Haiti Regierungschef Henry musste vor mutmaßlichem Attentat fliehen

Der Mord von Haitis Staatspräsident Moïse ist noch immer nicht aufgeklärt. Nun sollte offenbar auch Premierminister Henry Ziel eines Anschlags werden. »Banditen und Terroristen« hätten versucht, ihn zu töten.
Ariel Henry: Der Regierungschef von Haiti ist eigenen Angaben zufolge einem Attentat entkommen

Ariel Henry: Der Regierungschef von Haiti ist eigenen Angaben zufolge einem Attentat entkommen

Foto: RALPH TEDY EROL / REUTERS

Haitis Premierminister Ariel Henry ist eigenen Angaben zufolge einem Attentat entkommen. Der mutmaßliche Anschlag auf das Leben des Regierungschefs hat sich demnach am vergangenen Wochenende ereignet. Gegen seine Person habe es einen Attentatsversuch gegeben, er befinde sich »in der Schusslinie«, sagte Henry am Montag der Nachrichtenagentur AFP.

Der Anschlagsversuch soll laut Henry während seiner Teilnahme an Feierlichkeiten zum haitianischen Unabhängigkeitstag am Samstag in der Stadt Gonaïves verübt worden sein. Während der Feiern war es in der Stadt zu Konfrontationen zwischen bewaffneten Gruppen und der Polizei gekommen. Dabei sei es zu Schusswechseln gekommen. Durch die Schießereien waren Henry und andere Regierungsvertreter gezwungen, Gonaïves überstürzt zu verlassen. In der Stadt war am Neujahrstag 1804 die haitianische Unabhängigkeitserklärung unterzeichnet worden.

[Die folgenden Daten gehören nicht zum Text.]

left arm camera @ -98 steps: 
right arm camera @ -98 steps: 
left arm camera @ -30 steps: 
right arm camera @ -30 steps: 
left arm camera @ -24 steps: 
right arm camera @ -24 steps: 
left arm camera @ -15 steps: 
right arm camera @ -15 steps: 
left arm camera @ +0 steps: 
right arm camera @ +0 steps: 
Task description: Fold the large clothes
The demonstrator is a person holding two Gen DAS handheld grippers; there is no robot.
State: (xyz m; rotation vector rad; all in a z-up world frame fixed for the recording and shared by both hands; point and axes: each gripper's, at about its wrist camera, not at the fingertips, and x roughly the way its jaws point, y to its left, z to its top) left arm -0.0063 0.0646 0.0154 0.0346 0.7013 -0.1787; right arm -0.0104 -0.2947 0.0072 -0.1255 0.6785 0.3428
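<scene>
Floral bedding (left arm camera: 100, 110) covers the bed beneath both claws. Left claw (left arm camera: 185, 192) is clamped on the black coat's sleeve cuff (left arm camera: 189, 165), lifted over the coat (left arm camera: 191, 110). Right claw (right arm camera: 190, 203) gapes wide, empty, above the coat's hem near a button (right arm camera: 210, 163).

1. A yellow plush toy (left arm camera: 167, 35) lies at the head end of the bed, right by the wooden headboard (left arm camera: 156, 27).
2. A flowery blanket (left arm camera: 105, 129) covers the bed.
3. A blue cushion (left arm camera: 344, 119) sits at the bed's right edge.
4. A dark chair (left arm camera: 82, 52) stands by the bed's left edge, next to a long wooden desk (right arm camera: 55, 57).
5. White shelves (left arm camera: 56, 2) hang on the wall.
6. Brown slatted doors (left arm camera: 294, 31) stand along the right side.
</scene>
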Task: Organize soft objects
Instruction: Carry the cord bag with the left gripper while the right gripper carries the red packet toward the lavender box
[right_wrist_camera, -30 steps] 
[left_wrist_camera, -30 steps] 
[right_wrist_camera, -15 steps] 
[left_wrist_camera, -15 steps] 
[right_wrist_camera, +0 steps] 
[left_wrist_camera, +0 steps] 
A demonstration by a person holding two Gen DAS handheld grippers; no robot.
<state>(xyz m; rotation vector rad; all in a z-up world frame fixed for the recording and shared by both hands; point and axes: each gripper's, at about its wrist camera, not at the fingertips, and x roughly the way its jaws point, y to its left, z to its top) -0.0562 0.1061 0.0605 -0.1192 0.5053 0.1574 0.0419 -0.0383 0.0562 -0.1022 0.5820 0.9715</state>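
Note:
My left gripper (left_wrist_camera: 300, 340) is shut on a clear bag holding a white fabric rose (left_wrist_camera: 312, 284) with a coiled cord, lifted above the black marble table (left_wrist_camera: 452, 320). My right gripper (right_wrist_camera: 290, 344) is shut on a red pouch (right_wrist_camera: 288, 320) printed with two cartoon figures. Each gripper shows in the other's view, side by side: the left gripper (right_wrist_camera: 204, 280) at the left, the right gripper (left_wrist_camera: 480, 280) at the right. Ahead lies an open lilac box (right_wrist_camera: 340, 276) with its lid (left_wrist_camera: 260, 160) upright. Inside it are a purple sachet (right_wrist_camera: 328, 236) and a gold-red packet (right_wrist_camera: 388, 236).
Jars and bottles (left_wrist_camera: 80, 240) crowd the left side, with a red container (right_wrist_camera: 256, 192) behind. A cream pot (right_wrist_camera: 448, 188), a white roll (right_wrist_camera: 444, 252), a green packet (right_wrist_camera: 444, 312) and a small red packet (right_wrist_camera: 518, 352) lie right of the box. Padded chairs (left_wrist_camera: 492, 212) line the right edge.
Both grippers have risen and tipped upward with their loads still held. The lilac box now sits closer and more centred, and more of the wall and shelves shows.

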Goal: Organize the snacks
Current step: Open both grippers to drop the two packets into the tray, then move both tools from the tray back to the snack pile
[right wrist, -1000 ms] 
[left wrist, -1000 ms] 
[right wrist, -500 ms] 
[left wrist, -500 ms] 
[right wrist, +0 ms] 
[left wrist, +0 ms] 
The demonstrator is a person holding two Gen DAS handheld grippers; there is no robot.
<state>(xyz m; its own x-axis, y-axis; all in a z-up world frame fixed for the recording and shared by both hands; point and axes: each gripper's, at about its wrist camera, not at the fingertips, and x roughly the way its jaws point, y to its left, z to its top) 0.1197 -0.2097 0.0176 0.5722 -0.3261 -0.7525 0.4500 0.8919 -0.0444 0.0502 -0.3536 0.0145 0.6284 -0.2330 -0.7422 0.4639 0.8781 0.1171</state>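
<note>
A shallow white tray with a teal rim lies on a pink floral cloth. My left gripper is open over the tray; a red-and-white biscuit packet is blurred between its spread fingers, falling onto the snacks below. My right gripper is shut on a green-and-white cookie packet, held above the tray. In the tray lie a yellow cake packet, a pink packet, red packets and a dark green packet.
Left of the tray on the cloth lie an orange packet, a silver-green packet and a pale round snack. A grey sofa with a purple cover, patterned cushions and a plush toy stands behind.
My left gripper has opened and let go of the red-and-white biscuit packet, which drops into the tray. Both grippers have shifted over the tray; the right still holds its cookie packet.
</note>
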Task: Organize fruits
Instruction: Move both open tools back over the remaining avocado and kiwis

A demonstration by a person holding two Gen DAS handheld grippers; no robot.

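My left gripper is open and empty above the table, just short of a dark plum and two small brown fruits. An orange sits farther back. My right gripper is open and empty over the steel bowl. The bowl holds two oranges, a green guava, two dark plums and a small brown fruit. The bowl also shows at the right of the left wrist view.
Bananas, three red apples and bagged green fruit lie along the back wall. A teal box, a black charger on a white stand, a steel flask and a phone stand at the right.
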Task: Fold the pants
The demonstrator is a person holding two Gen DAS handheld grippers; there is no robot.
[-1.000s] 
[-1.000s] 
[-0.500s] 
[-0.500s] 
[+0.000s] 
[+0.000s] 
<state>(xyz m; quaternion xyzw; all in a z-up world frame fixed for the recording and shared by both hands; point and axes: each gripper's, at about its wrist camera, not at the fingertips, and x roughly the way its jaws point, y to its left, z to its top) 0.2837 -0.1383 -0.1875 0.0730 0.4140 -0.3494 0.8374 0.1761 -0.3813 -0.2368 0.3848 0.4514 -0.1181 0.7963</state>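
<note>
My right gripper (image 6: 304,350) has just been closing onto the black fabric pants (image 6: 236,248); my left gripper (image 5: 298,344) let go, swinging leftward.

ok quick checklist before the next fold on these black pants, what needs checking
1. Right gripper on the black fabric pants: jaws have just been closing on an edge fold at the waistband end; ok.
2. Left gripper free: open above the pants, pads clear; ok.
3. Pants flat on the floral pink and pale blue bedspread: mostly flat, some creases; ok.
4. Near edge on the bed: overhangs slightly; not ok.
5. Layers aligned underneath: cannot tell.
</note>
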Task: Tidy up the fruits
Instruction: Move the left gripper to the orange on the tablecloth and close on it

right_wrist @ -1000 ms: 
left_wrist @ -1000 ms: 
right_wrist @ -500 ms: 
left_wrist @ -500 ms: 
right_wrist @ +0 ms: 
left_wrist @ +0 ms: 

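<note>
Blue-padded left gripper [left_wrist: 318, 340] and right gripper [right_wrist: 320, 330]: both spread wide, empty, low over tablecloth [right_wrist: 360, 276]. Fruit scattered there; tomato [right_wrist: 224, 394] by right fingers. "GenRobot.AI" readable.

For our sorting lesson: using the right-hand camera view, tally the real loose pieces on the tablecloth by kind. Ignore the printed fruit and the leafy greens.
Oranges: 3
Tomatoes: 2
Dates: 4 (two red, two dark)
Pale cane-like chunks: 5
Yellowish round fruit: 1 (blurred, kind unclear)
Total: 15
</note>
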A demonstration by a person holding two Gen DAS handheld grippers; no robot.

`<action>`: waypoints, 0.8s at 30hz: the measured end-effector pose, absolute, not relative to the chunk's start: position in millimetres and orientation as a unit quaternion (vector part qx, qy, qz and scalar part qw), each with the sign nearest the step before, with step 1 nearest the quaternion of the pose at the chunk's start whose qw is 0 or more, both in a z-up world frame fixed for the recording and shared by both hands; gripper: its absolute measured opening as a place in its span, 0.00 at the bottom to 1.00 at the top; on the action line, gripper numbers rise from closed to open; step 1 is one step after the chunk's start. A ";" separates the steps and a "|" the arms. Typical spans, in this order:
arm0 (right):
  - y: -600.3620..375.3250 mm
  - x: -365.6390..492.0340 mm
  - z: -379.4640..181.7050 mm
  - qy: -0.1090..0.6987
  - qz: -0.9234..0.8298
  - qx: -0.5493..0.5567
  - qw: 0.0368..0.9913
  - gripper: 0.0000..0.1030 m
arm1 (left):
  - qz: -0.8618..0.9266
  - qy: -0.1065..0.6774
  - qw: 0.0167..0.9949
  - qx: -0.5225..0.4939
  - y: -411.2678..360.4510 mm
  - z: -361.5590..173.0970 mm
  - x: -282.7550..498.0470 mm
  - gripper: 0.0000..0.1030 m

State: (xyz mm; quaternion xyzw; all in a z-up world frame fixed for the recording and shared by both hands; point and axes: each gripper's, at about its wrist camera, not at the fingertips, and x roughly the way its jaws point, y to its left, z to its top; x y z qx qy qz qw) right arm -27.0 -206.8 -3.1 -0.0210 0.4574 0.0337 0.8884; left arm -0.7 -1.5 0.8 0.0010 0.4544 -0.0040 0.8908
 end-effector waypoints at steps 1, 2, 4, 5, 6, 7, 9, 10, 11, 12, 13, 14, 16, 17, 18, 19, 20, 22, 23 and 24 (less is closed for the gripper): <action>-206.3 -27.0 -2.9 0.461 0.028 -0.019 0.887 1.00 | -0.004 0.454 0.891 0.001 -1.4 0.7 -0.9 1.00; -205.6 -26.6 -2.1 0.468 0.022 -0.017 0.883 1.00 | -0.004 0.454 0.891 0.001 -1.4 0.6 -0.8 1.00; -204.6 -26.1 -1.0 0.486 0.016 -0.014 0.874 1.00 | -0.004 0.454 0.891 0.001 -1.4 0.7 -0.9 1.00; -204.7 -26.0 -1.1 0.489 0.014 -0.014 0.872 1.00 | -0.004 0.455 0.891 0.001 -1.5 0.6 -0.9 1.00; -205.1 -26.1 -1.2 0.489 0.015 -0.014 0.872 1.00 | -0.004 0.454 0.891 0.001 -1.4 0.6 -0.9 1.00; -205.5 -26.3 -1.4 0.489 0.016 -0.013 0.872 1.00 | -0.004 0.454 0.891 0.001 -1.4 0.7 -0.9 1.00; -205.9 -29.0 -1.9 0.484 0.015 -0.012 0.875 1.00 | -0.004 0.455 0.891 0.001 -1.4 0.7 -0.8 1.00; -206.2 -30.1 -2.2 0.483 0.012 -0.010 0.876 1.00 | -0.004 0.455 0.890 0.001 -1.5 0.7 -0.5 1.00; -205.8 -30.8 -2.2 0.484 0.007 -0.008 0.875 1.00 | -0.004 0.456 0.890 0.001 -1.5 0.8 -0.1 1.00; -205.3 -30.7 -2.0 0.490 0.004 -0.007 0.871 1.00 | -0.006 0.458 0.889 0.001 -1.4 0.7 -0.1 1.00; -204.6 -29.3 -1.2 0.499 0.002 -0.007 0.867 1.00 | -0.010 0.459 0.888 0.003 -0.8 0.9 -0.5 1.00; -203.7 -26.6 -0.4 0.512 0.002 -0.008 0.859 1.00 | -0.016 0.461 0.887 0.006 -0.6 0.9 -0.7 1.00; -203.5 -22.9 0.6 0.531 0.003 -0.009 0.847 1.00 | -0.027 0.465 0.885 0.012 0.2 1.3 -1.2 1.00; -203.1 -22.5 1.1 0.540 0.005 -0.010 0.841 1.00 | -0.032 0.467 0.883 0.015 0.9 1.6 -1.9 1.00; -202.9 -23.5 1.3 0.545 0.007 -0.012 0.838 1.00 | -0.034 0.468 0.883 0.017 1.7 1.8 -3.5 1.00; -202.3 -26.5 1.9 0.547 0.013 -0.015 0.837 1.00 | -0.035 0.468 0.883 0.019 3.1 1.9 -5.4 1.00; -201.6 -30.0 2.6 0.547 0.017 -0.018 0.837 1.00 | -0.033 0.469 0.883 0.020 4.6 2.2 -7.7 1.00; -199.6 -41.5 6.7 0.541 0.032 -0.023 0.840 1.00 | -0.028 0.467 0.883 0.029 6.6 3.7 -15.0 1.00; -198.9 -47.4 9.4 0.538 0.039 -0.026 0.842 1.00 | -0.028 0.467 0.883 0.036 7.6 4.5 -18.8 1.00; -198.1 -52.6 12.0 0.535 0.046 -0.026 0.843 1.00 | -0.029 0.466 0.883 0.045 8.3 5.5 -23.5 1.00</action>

Ein Video, das sich in den sozialen Medien verbreitet, zeigt, wie Henry und seine Gefolgsleute in ihre Fahrzeuge klettern, als eine bewaffnete Gruppe vor der Kathedrale in Gonaïves das Feuer eröffnet. Der Nachrichtenagentur AFP liegen zudem Fotos aus dem Büro des Regierungschefs vor. Sie zeigen den gepanzerten Dienstwagen des Regierungschefs mit Spuren eines Kugeleinschlags in der Windschutzscheibe. Henrys Büro teilte am Montag mit, »Banditen und Terroristen« hätten versucht, den Premierminister in einer Kirche in der nördlichen Stadt Gonaïves zu erschießen.

Drohungen vor dem Besuch

Mitglieder krimineller Banden in Gonaïves sowie Bürgergruppen hatten im Vorfeld der Feierlichkeiten gegen den geplanten Besuch des Regierungschefs Front gemacht. Vor dem Vorfall hatte ein lokaler Gangsterboss Henry zudem in lokalen Medien bedroht. »Ich wusste, dass ich ein Risiko eingehe«, sagte Henry nun in seinem Telefoninterview mit AFP zu seiner Visite in Gonaïves, das rund 150 Kilometer nördlich der Hauptstadt Port-au-Prince liegt. Es könne jedoch nicht zugelassen werden, dass »Banditen« den Staat »erpressen«.

Gegen mehrere Verdächtige seien Haftbefehle ausgestellt worden, teilte das Büro des Premierministers mit. Die Polizei bezeichnete den Angriff als Tat »bewaffneter Gruppen«. Medienberichte über ein Todesopfer wurden von den Behörden bisher nicht bestätigt.

Seit dem Mord an Präsident Jovenel Moïse  im Juli hat Henry die oberste Regierungsverantwortung in Haiti inne. Präsidentschafts- und Parlamentswahlen sowie ein Verfassungsreferendum wurden auf unbestimmte Zeit verschoben.

Moïse war in seinem Haus von einem Mordkommando getötet worden. Die Hintergründe der Tat liegen weiterhin im Dunkeln. Die Misere in dem verarmten Karibikstaat hat sich seit dem Mord an Moïse dramatisch weiter verschärft. Haiti befindet sich ohnehin schon seit Jahren in einer schweren politischen und wirtschaftlichen Krise.